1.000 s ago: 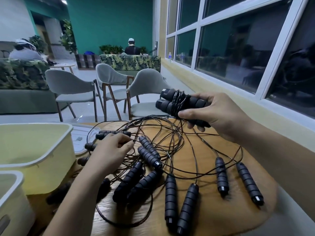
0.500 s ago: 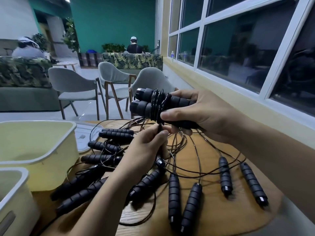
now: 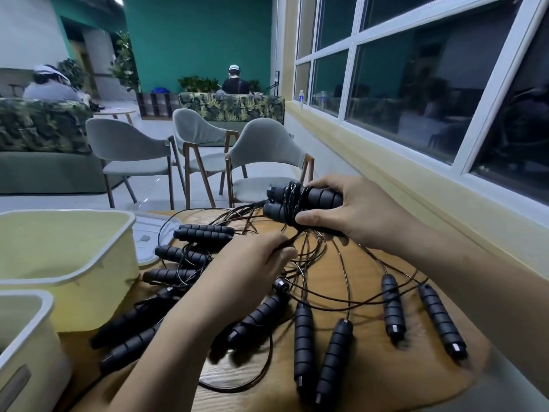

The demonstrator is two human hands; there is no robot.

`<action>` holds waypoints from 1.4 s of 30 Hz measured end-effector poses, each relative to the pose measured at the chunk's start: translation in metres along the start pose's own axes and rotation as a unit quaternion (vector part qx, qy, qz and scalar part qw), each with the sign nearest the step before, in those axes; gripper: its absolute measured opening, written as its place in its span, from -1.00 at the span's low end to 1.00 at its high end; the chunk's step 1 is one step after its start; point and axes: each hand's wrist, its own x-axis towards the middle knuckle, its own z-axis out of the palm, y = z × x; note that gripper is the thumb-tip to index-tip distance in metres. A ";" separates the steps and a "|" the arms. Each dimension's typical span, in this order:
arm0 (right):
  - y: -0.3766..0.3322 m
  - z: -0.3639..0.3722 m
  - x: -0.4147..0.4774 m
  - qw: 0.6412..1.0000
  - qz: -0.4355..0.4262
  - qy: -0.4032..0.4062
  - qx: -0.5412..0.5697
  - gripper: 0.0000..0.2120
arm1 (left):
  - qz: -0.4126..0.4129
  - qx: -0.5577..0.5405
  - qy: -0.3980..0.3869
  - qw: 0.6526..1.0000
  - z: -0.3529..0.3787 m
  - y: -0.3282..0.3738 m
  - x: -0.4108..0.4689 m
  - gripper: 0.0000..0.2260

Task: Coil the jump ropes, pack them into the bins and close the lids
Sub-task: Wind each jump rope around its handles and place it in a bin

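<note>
My right hand [image 3: 353,212] grips a pair of black foam handles [image 3: 300,200] held side by side, with thin black cord wound round them. Just below, my left hand [image 3: 252,263] pinches the loose cord [image 3: 300,248] that runs up to that bundle. Several more jump ropes [image 3: 303,331] lie tangled on the round wooden table [image 3: 371,382], handles fanned out toward me. A pale yellow bin [image 3: 68,263] stands open at the left, and a white bin [image 3: 26,352] sits nearer me at the left edge.
A white lid [image 3: 151,242] lies flat behind the yellow bin. Three grey chairs [image 3: 261,156] stand past the table's far edge. A window wall runs along the right. Two people sit far back in the room.
My left hand left the handles on the table, rose to the bundle and took hold of the cord. The right hand and its handle bundle dropped slightly and shifted right.
</note>
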 end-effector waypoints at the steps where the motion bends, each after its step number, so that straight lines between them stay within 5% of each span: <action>1: 0.001 0.000 0.001 0.999 0.015 -0.006 -0.033 -0.46 | 0.001 0.004 -0.002 1.000 -0.002 0.000 -0.001 -0.78; 12: -0.004 0.013 -0.016 0.984 -0.003 -0.176 0.008 -0.75 | 0.077 -0.109 0.122 0.983 -0.011 -0.012 0.001 -0.79; 19: -0.010 0.012 -0.041 0.966 -0.002 -0.204 0.157 -0.88 | 0.086 -0.242 0.091 0.962 -0.016 -0.014 -0.002 -0.85; 29: 0.011 0.025 -0.070 0.922 0.036 -0.227 0.312 -0.64 | 0.046 -0.278 -0.015 0.959 -0.011 -0.030 0.005 -0.71; 34: 0.017 0.029 -0.068 0.870 0.023 -0.200 0.450 -0.59 | 0.006 -0.315 0.014 0.949 0.000 -0.023 0.008 -0.64; 37: 0.019 0.031 -0.065 0.854 0.022 -0.153 0.497 -0.57 | -0.089 -0.324 0.058 0.940 0.013 -0.004 0.003 -0.39; 40: 0.025 0.035 -0.061 0.831 0.011 -0.120 0.544 -0.37 | -0.091 -0.310 0.121 0.938 0.028 -0.015 0.011 -0.65; 42: 0.028 0.035 -0.060 0.812 0.027 -0.077 0.578 -0.31 | -0.061 -0.271 0.107 0.955 0.033 -0.015 0.011 -0.61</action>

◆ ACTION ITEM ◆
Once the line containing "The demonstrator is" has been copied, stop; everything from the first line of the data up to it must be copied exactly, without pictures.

◆ EXERCISE SOLUTION ◆
1.000 s ago: 
0.500 s ago: 
now: 

The demonstrator is two human hands; there is no robot.

The output above is complete.